Earlier today, the U.S. Green Building Council (USGBC) announced that the 12,000th commercial project has earned LEED certification. Since its launch in 2000, the LEED green building program has transformed our nation's built environments, standing as the most significant and publicly recognized signpost of the green building movement.

On January 1, 2012, any healthcare buildings (defined as such by the Rating System Selection Guidance) that intend to pursue LEED certification must now do so under the new LEED for Healthcare certification, a custom-tailored system meant to apply to healthcare facilities. With healthcare facilities being such unique buildings, the establishment of a new system that takes into account the many differences between, say, a cancer center and an accounting firm, was a godsend, allowing the buildings that arguably should be the very healthiest out there a fair shot at certification.

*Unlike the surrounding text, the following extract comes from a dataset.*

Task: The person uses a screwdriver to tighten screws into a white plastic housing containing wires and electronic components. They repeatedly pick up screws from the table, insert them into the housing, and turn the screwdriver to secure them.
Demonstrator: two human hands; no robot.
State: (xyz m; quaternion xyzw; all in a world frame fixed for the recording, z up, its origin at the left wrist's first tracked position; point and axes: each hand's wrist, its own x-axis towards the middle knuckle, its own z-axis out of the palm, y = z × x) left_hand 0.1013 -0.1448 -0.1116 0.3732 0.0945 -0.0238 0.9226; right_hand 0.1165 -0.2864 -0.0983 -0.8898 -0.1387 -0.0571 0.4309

But as another big round number passes on the standard LEED odometer, I have to wonder about the future of LEED for Healthcare, both in the short term and the long term. Will the long gestation period the program underwent prove to be a boon or a burden? Under the new financial realities of the U.S. healthcare system, will the green and sustainable measures laid out in the LEED for Healthcare guidelines be able to overcome the upfront costs of instituting them? Or will we see facilities building to LEED specifications without actually enrolling in the program for fear of failure and therefore a wasted investment of time and materials?

Just as it took the standard LEED program a decade plus to hit the 12,000 project mark, I imagine we won't know for some time yet how successful LEED for Healthcare ultimately turns out to be, and what schedule its implementation will adhere to. I can only hope that in the meantime, our country’s facility owners don’t forgo going green for the sake of saving green.